Return the data that follows exactly. Include every line.

——————

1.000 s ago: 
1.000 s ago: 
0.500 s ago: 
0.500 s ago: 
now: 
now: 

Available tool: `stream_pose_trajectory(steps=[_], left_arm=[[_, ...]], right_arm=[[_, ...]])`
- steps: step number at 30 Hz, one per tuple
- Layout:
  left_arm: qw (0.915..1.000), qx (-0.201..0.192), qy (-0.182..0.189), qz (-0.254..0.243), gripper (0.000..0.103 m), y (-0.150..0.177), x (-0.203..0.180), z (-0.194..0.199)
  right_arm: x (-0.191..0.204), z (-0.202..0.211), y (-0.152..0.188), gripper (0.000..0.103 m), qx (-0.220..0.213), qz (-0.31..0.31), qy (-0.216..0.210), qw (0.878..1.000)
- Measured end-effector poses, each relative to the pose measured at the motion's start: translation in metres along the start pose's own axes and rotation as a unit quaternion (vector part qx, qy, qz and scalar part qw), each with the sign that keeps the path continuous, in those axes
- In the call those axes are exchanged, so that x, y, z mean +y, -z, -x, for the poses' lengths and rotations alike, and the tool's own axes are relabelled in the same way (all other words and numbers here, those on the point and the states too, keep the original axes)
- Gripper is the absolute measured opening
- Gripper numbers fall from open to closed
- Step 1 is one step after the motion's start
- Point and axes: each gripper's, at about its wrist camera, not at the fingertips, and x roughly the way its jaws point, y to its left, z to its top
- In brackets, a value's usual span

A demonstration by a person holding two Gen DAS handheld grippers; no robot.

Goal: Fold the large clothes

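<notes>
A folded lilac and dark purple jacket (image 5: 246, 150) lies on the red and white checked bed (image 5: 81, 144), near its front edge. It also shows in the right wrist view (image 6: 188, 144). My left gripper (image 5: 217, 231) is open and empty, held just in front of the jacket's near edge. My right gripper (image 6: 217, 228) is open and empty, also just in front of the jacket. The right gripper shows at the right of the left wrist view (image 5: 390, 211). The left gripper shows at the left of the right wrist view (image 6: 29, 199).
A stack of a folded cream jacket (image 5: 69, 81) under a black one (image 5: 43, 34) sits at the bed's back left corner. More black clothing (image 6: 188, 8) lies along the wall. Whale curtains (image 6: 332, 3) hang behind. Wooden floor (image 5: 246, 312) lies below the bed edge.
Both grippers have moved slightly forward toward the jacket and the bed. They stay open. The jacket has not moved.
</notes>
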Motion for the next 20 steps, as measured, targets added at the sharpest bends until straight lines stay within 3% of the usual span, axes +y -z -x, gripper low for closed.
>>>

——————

◆ Result ◆
1.000 s ago: 
1.000 s ago: 
0.500 s ago: 
0.500 s ago: 
now: 
now: 

Available tool: `stream_pose_trajectory(steps=[_], left_arm=[[_, ...]], right_arm=[[_, ...]])`
- steps: step number at 30 Hz, one per tuple
- Layout:
  left_arm: qw (0.915..1.000), qx (-0.201..0.192), qy (-0.182..0.189), qz (-0.254..0.243), gripper (0.000..0.103 m), y (-0.150..0.177), x (-0.203..0.180), z (-0.194..0.199)
  right_arm: x (-0.191..0.204), z (-0.202..0.211), y (-0.152..0.188), gripper (0.000..0.103 m), qx (-0.220..0.213), qz (-0.31..0.31), qy (-0.216..0.210), qw (0.878..1.000)
- Measured end-effector poses, each relative to the pose measured at the motion's start: translation in metres along the start pose's own axes and rotation as a unit quaternion (vector part qx, qy, qz and scalar part qw), each with the sign that keeps the path continuous, in those axes
- In the call those axes are exchanged, so that x, y, z mean +y, -z, -x, for the poses' lengths and rotations alike, and the tool's own axes are relabelled in the same way (all other words and numbers here, those on the point and the states too, keep the original axes)
- Gripper is the absolute measured opening
- Gripper numbers fall from open to closed
- Step 1 is one step after the motion's start
- Point and axes: each gripper's, at about its wrist camera, not at the fingertips, and x roughly the way its jaws point, y to its left, z to its top
- In brackets, a value's usual span

A demonstration by a person holding two Gen DAS handheld grippers; no robot.

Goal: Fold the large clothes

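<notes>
A folded lilac and dark purple jacket (image 5: 246, 150) lies on the red and white checked bed (image 5: 81, 144), near its front edge. It also shows in the right wrist view (image 6: 188, 144). My left gripper (image 5: 217, 231) is open and empty, held just in front of the jacket's near edge. My right gripper (image 6: 217, 228) is open and empty, also just in front of the jacket. The right gripper shows at the right of the left wrist view (image 5: 390, 211). The left gripper shows at the left of the right wrist view (image 6: 29, 199).
A stack of a folded cream jacket (image 5: 69, 81) under a black one (image 5: 43, 34) sits at the bed's back left corner. More black clothing (image 6: 188, 8) lies along the wall. Whale curtains (image 6: 332, 3) hang behind. Wooden floor (image 5: 246, 312) lies below the bed edge.
Both grippers have moved slightly forward toward the jacket and the bed. They stay open. The jacket has not moved.
</notes>
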Motion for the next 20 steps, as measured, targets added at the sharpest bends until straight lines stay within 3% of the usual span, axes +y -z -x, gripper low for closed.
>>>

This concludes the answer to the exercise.